On Mon, 13 Nov 2023, Mark Cave-Ayland wrote:
On 07/11/2023 10:43, Kevin Wolf wrote:
Am 06.11.2023 um 17:13 hat BALATON Zoltan geschrieben:
On Mon, 6 Nov 2023, Kevin Wolf wrote:
Am 25.10.2023 um 00:40 hat Mark Cave-Ayland geschrieben:
Allow the VIA IDE controller to switch between both legacy and native
modes by
calling pci_ide_update_mode() to reconfigure the device whenever
PCI_CLASS_PROG
is updated.
This patch moves the initial setting of PCI_CLASS_PROG from
via_ide_realize() to
via_ide_reset(), and removes the direct setting of PCI_INTERRUPT_PIN
during PCI
bus reset since this is now managed by pci_ide_update_mode(). This
ensures that
the device configuration is always consistent with respect to the
currently
selected mode.
Signed-off-by: Mark Cave-Ayland <mark.cave-ayl...@ilande.co.uk>
Tested-by: BALATON Zoltan <bala...@eik.bme.hu>
Tested-by: Bernhard Beschow <shen...@gmail.com>
As I already noted in patch 1, the interrupt handling seems to be wrong
here, it continues to use the ISA IRQ in via_ide_set_irq() even after
switching to native mode.
That's a peculiarity of this via-ide device. It always uses 14/15 legacy
interrupts even in native mode and guests expect that so using native
interrupts would break pegasos2 guests. This was discussed and tested
extensively before.
This definitely needs a comment to explain the situation then because
this is in violation of the spec. If real hardware behaves like this,
it's what we should do, of course, but it's certainly unexpected and we
should explicitly document it to avoid breaking it later when someone
touches the code who doesn't know about this peculiarity.
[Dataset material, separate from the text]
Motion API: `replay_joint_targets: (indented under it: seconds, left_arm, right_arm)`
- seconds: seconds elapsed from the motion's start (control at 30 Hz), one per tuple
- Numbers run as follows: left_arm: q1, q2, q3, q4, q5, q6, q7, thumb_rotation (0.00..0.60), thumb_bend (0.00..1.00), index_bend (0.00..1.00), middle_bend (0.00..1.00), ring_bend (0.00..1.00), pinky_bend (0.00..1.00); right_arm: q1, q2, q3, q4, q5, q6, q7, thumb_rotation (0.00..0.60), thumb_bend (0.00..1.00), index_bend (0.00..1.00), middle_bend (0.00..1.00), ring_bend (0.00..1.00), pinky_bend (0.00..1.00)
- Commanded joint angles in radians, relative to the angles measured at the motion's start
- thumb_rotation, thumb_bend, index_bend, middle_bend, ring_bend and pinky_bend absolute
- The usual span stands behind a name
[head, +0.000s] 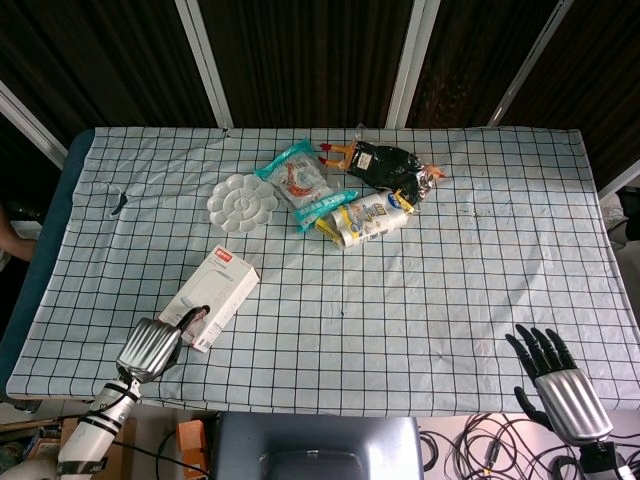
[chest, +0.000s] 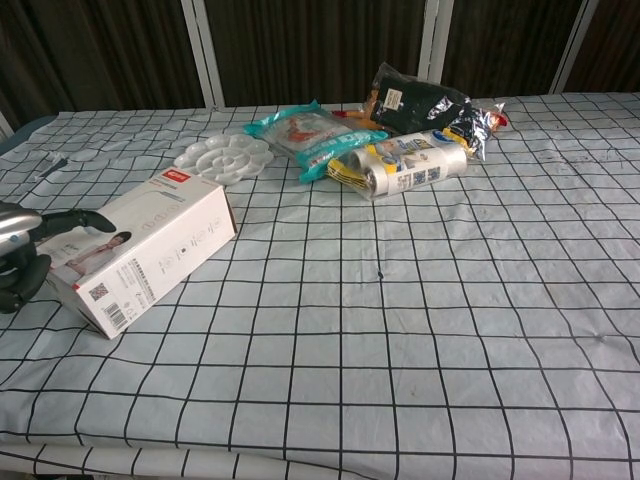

It's a little bit more complicated than this: in native mode it is possible
to route the IRQs for each individual channel to a small select number of
IRQs by configuring special registers on the VIA.
That's documented for VT82c686B but VT8231 doc says other values are
reserved and only IRQ 14/15 is valid. So even if it worked nothing uses it
and we don't have to be concerned about it and just using these hard coded
14/15 is enough. It probably does not worth trying to emulate chip
functions that no guest uses, especially when we're not sure how the real
chip works as we can't test on real machine.
Regards,
BALATON Zoltan
The complication here is that it isn't immediately obvious how the QEMU PCI
routing code can do this - I did post about this at
https://lists.gnu.org/archive/html/qemu-devel/2023-10/msg10552.html asking
the best way to resolve this, but haven't had any replies yet.
Fortunately it seems that all the guests tested so far stick with the IRQ
14/15 defaults which is why this happens to work, so short-term this is a
lower priority when looking at consolidating the switching logic.
ATB,
Mark.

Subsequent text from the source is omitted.